--- Records to process ---

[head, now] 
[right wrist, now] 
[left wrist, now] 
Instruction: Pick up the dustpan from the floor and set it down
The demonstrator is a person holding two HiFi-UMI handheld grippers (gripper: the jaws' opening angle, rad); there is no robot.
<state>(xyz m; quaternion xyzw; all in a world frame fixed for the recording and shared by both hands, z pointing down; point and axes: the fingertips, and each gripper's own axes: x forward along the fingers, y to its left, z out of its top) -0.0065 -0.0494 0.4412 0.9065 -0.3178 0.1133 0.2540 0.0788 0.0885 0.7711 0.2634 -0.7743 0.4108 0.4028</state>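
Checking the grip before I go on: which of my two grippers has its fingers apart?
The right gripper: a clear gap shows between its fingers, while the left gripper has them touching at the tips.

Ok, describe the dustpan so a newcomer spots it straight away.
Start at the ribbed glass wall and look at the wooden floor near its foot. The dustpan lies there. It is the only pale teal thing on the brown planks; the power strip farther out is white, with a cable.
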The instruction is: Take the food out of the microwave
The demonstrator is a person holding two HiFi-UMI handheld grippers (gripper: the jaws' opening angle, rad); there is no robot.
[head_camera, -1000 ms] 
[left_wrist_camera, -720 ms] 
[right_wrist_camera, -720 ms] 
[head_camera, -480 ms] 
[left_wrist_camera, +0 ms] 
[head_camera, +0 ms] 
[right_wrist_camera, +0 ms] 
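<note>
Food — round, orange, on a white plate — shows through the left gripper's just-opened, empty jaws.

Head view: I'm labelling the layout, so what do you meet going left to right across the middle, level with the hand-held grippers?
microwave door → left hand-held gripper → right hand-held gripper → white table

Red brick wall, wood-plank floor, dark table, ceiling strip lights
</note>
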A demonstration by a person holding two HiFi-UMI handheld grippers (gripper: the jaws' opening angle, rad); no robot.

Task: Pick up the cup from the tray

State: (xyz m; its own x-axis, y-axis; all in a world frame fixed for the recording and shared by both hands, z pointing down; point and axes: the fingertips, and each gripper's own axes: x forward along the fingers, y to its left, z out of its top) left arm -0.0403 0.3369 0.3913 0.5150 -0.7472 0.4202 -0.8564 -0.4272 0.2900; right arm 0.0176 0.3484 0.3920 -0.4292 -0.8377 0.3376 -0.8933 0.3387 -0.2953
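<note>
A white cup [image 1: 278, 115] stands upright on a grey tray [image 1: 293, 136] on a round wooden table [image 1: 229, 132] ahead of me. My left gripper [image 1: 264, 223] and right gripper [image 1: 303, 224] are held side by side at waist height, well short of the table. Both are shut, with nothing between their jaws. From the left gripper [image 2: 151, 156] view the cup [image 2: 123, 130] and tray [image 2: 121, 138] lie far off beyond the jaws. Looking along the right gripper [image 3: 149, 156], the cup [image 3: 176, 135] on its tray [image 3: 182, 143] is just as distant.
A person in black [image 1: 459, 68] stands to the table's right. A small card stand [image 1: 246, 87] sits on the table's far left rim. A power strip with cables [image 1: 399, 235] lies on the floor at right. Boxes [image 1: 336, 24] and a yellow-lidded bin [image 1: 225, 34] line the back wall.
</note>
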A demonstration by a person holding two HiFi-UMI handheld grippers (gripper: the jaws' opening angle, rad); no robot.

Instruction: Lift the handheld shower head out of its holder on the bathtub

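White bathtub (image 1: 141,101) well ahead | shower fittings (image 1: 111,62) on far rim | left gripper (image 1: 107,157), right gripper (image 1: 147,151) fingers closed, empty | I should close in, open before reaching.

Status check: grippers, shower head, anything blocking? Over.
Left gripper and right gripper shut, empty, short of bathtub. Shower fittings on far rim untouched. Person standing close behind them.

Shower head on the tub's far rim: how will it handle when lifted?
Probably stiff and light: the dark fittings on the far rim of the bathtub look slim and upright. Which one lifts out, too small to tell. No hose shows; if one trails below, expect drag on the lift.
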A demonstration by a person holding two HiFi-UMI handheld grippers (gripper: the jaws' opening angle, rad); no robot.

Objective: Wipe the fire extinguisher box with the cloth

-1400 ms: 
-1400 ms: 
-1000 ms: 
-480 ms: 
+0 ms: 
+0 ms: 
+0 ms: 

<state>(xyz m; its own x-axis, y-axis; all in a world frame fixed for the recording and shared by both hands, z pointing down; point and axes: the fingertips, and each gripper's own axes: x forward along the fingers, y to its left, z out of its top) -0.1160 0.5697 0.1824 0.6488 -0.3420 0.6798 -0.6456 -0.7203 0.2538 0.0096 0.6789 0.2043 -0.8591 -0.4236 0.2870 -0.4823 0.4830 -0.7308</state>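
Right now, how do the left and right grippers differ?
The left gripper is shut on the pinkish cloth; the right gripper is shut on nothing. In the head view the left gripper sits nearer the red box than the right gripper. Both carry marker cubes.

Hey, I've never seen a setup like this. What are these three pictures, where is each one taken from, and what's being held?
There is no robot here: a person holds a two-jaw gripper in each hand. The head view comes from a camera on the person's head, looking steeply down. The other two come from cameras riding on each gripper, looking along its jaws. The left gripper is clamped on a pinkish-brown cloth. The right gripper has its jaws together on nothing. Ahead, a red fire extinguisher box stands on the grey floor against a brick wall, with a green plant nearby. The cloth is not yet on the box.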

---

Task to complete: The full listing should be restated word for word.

Response to the task:
[head, now] 
[right wrist, now] 
[left wrist, now] 
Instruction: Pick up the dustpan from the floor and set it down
The demonstrator is a person holding two HiFi-UMI handheld grippers (gripper: the jaws' opening angle, rad); there is no robot.
<state>(xyz m; quaternion xyzw; all in a world frame fixed for the recording and shared by both hands, z pointing down; point and axes: the fingertips, and each gripper's own axes: x forward along the fingers, y to its left, z out of its top) -0.0065 -0.0494 0.4412 0.9065 -0.3178 0.1133 0.2540 0.0788 0.0885 0.7711 0.2634 -0.7743 0.4108 0.4028</state>
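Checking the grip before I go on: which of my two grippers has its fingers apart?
The right gripper: a clear gap shows between its fingers, while the left gripper has them touching at the tips.

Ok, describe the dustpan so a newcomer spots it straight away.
Start at the ribbed glass wall and look at the wooden floor near its foot. The dustpan lies there. It is the only pale teal thing on the brown planks; the power strip farther out is white, with a cable.
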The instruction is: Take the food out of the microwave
The demonstrator is a person holding two HiFi-UMI handheld grippers (gripper: the jaws' opening angle, rad); there is no robot.
[head_camera, -1000 ms] 
[left_wrist_camera, -720 ms] 
[right_wrist_camera, -720 ms] 
[head_camera, -480 ms] 
[left_wrist_camera, +0 ms] 
[head_camera, +0 ms] 
[right_wrist_camera, +0 ms] 
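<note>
Food — round, orange, on a white plate — shows through the left gripper's just-opened, empty jaws.

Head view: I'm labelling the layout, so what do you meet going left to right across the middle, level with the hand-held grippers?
microwave door → left hand-held gripper → right hand-held gripper → white table

Red brick wall, wood-plank floor, dark table, ceiling strip lights
</note>
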A demonstration by a person holding two HiFi-UMI handheld grippers (gripper: the jaws' opening angle, rad); no robot.

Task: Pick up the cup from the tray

State: (xyz m; its own x-axis, y-axis; all in a world frame fixed for the recording and shared by both hands, z pointing down; point and axes: the fingertips, and each gripper's own axes: x forward along the fingers, y to its left, z out of its top) left arm -0.0403 0.3369 0.3913 0.5150 -0.7472 0.4202 -0.8564 -0.4272 0.2900; right arm 0.0176 0.3484 0.3920 -0.4292 -0.8377 0.3376 -0.8933 0.3387 -0.2953
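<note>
A white cup [image 1: 278, 115] stands upright on a grey tray [image 1: 293, 136] on a round wooden table [image 1: 229, 132] ahead of me. My left gripper [image 1: 264, 223] and right gripper [image 1: 303, 224] are held side by side at waist height, well short of the table. Both are shut, with nothing between their jaws. From the left gripper [image 2: 151, 156] view the cup [image 2: 123, 130] and tray [image 2: 121, 138] lie far off beyond the jaws. Looking along the right gripper [image 3: 149, 156], the cup [image 3: 176, 135] on its tray [image 3: 182, 143] is just as distant.
A person in black [image 1: 459, 68] stands to the table's right. A small card stand [image 1: 246, 87] sits on the table's far left rim. A power strip with cables [image 1: 399, 235] lies on the floor at right. Boxes [image 1: 336, 24] and a yellow-lidded bin [image 1: 225, 34] line the back wall.
</note>
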A demonstration by a person holding two HiFi-UMI handheld grippers (gripper: the jaws' opening angle, rad); no robot.

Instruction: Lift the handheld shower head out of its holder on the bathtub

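White bathtub (image 1: 141,101) well ahead | shower fittings (image 1: 111,62) on far rim | left gripper (image 1: 107,157), right gripper (image 1: 147,151) fingers closed, empty | I should close in, open before reaching.

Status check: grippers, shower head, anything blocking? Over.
Left gripper and right gripper shut, empty, short of bathtub. Shower fittings on far rim untouched. Person standing close behind them.

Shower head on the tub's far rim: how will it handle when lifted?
Probably stiff and light: the dark fittings on the far rim of the bathtub look slim and upright. Which one lifts out, too small to tell. No hose shows; if one trails below, expect drag on the lift.
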A demonstration by a person holding two HiFi-UMI handheld grippers (gripper: the jaws' opening angle, rad); no robot.

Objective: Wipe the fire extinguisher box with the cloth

-1400 ms: 
-1400 ms: 
-1000 ms: 
-480 ms: 
+0 ms: 
+0 ms: 
+0 ms: 

<state>(xyz m; its own x-axis, y-axis; all in a world frame fixed for the recording and shared by both hands, z pointing down; point and axes: the fingertips, and each gripper's own axes: x forward along the fingers, y to its left, z out of its top) -0.1160 0.5697 0.1824 0.6488 -0.3420 0.6798 -0.6456 -0.7203 0.2538 0.0096 0.6789 0.2043 -0.8591 -0.4236 0.2870 -0.4823 0.4830 -0.7308</state>
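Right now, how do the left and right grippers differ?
The left gripper is shut on the pinkish cloth; the right gripper is shut on nothing. In the head view the left gripper sits nearer the red box than the right gripper. Both carry marker cubes.

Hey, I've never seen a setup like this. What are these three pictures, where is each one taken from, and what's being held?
There is no robot here: a person holds a two-jaw gripper in each hand. The head view comes from a camera on the person's head, looking steeply down. The other two come from cameras riding on each gripper, looking along its jaws. The left gripper is clamped on a pinkish-brown cloth. The right gripper has its jaws together on nothing. Ahead, a red fire extinguisher box stands on the grey floor against a brick wall, with a green plant nearby. The cloth is not yet on the box.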

The given output is complete.